Adam, adam gölgesinde yetişir' deriz ya hep!
Geçen yıl gölgelenmiştik adamlığında...
Sade, kanaatkâr, hırstan, gösterişten uzak paylaşmacı bir adam...
Mevzu ÇAY'a geldiğinde 'benimki oralet olsun oğlum' J demiş, çay ve dahi oralet karışımı muhabbetinden istifade etmiştim...
Her şeye rağmen içten, samimi dualar etti bize /herkese...’ demiştim…
…/…
Laf aramızda içten içe cidden kırgındı İzzet hocam... Yetiştirdiği, adam ettiği öğrencilerim! Diyor ve susuyordu öylece... Suküt lehçesi devreye giriyor daha çok konuşuyordu söyleyemediklerini…
Lafın tamamı çocuğa denir... Siz anlayıverin o güzel gönlün sesini... Duyuverin...
Öğretmenine vefa güzeldir...
Arayıp, soruverin...
Elçiyiz biz, zeval olmaz...’ diye de ilave etmiştim…
…/…
Ulaşabildiğimiz öğrencilerimize köprü olup iletmiştim kırgınlığını…
Kim aradı kim sordu, kim konuştu gönül aldı bilemem!
Bildiğim bir şey var ki artık çok geç!
İzzet hoca zahir idi, batın oldu, göçtü ebedi âleme…
Bir gerçek var ki kırgın gitti İzzet hoca!
…/…
Not: Cenazesi geçtiğimiz hafta sade bir katılımla ikindi namazına müteakip Malıç ilçe mezarlığında toprağa verildi…
İzzet hocamıza Allah cc’dan rahmet, yakınlarına sabır ve sadır genişliği diliyorum…
…/…
Ezcümle;
Dememiz odur ki!
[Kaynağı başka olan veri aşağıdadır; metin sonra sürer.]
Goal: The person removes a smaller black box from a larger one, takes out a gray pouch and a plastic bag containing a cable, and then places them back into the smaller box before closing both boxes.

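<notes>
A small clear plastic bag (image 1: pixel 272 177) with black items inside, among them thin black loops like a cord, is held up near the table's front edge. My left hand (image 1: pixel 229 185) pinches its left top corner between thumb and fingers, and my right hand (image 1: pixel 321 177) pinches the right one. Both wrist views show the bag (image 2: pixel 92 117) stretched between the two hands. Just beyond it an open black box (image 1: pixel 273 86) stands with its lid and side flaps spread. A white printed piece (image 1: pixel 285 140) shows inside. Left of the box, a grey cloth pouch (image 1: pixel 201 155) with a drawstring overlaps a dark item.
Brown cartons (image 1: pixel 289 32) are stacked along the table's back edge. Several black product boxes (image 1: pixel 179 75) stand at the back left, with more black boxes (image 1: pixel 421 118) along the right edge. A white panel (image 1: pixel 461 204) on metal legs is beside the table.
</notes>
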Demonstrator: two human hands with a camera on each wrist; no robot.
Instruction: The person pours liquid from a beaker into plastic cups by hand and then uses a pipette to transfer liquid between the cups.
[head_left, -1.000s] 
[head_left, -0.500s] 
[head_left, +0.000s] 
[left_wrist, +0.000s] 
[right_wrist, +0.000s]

Öğretmenlerin bulunmadığı bir toplum ‘ÇAY’ı olmayan bir muhabbet gibidir...
Kelimele kifayetsiz... Azımızı çok bilin...
Bugün bu yazıyı okuyabiliyorsak bu siz öğretmenlerimiz sayesinde...
24 Kasım bir fırsat öğretmenlerimizi aramak, gönüllerini almak için bir fırsat…
Belki de son fırsat kim bilir!
Bizler bütün Türk Milleti adına, bizler sizlerden razıyız öğretmenim…
Allah (cc)’da sizlerden razı olsun...
Ves’selam.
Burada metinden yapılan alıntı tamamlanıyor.